*** DATA EXCERPT ***
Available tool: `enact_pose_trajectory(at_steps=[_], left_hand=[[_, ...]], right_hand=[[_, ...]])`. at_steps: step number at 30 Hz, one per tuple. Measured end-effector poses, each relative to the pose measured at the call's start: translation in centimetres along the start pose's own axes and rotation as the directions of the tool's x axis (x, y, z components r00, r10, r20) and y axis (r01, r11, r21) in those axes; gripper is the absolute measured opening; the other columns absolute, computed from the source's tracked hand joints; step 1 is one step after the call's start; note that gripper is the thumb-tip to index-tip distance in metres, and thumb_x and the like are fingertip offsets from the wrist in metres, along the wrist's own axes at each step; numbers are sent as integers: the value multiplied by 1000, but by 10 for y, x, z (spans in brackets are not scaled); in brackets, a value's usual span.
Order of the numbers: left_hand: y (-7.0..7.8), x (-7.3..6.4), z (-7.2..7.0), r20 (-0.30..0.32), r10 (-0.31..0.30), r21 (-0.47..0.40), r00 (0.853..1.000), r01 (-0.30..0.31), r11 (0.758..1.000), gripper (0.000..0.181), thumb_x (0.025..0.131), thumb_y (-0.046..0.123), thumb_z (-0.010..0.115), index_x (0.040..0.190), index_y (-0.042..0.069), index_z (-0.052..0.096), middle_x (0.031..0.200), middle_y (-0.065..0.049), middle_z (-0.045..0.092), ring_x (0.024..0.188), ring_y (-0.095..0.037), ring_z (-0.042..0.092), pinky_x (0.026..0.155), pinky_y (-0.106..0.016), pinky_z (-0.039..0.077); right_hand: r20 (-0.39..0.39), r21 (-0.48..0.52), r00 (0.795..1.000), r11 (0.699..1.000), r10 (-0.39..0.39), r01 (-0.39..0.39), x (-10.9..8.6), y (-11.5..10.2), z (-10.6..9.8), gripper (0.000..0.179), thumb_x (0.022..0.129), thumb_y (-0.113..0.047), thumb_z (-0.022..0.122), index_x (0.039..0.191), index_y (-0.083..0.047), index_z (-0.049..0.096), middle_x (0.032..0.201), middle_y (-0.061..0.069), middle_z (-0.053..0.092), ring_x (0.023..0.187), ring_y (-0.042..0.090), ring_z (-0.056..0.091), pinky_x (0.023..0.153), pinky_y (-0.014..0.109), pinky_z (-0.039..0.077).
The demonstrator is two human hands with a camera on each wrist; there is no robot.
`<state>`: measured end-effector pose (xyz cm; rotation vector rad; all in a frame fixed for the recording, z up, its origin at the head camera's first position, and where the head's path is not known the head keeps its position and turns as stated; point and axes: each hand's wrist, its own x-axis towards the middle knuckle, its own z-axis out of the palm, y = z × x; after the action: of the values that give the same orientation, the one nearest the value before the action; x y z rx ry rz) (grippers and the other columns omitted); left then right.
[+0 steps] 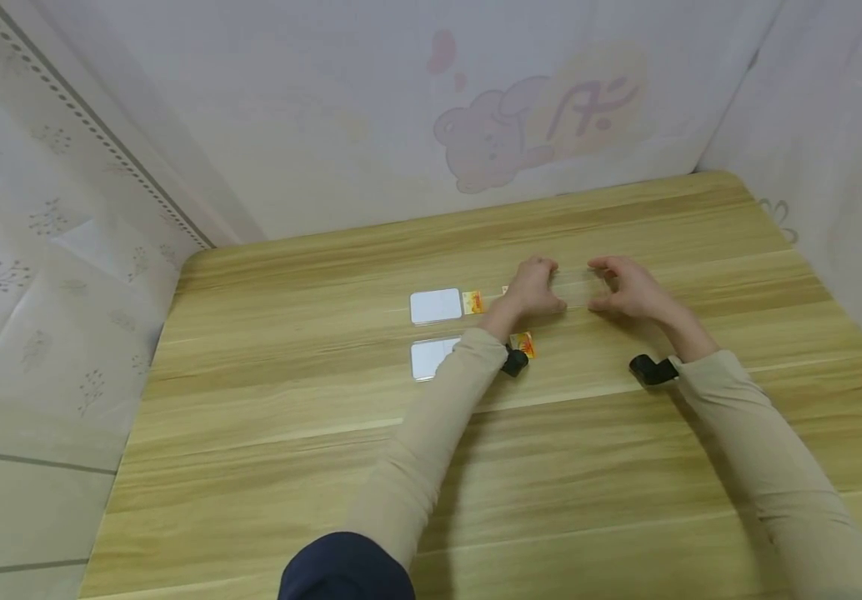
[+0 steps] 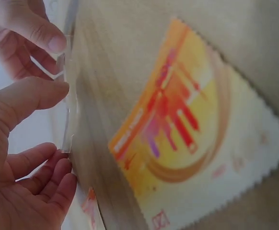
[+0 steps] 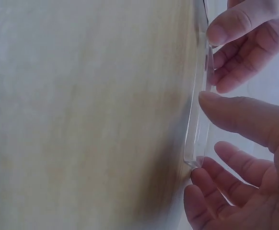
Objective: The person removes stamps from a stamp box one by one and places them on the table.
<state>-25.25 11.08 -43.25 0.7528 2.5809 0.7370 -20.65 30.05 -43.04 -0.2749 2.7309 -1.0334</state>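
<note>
A clear, thin plastic case (image 1: 577, 289) lies between my two hands, low over or on the wooden table; I cannot tell which. My left hand (image 1: 534, 287) holds its left end, thumb on the near edge and fingers at the far side. At the other end, my right hand (image 1: 629, 290) grips it the same way, its thumb (image 3: 216, 103) against the clear rim (image 3: 194, 129). Close to the left wrist, a yellow and orange stamp (image 2: 187, 129) with perforated edges lies on the table. Part of a second stamp (image 2: 92, 208) shows beyond it.
Left of my left hand lie two white rectangular cases (image 1: 435, 307), one behind the other, the nearer partly behind my sleeve. A small stamp (image 1: 473, 302) lies beside the farther one. Printed white cloth (image 1: 326, 117) hangs behind the table (image 1: 288, 467).
</note>
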Motion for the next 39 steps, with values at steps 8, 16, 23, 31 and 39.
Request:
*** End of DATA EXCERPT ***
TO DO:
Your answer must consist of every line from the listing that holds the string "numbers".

PROBLEM SOLUTION:
Available tool: `enact_pose_trajectory(at_steps=[_], left_hand=[[_, ...]], right_hand=[[_, ...]])`. at_steps: step number at 30 Hz, one per tuple. Measured end-effector poses, each relative to the pose measured at the call's start: translation in centimetres along the start pose's own axes and rotation as the directions of the tool's x axis (x, y, z components r00, r10, r20) and y axis (r01, r11, r21) in those axes; gripper is the absolute measured opening; the other columns absolute, computed from the source's tracked hand joints; step 1 is one step after the call's start; note that gripper is the thumb-tip to index-tip distance in metres, and thumb_x and the like are fingertip offsets from the wrist in metres, along the wrist's own axes at each step; numbers are sent as integers: the value multiplied by 1000, but by 10 for y, x, z (spans in brackets are not scaled); in brackets, a value's usual span.
Order of the numbers: left_hand: y (-7.0..7.8), x (-7.3..6.4), z (-7.2..7.0), r20 (-0.30..0.32), r10 (-0.31..0.30), r21 (-0.47..0.40), r00 (0.853..1.000), r01 (-0.30..0.31), r11 (0.758..1.000), gripper (0.000..0.181), thumb_x (0.025..0.131), thumb_y (-0.046..0.123), thumb_z (-0.010..0.115), index_x (0.040..0.190), index_y (-0.042..0.069), index_z (-0.052..0.096), middle_x (0.031..0.200), middle_y (-0.065..0.049), middle_z (-0.045..0.092), ring_x (0.024..0.188), ring_y (-0.095..0.037), ring_z (-0.042..0.092), pinky_x (0.026..0.155), pinky_y (-0.106..0.016), pinky_z (-0.039..0.077); right_hand: r20 (-0.39..0.39), r21 (-0.48..0.52), r00 (0.795..1.000), r11 (0.699..1.000), r10 (-0.39..0.39), r01 (-0.39..0.39), x (-10.9..8.6), y (-11.5..10.2), z (-10.6..9.8), gripper (0.000..0.179), thumb_x (0.022..0.129), thumb_y (-0.113..0.047), thumb_z (-0.022..0.122), index_x (0.039..0.191), index_y (-0.083..0.047), index_z (-0.049..0.096), middle_x (0.032..0.201), middle_y (-0.061..0.069), middle_z (-0.053..0.092), ring_x (0.023..0.187), ring_y (-0.042..0.090), ring_z (-0.056..0.091), pinky_x (0.023..0.153), pinky_y (-0.014..0.109), pinky_z (-0.039..0.077).

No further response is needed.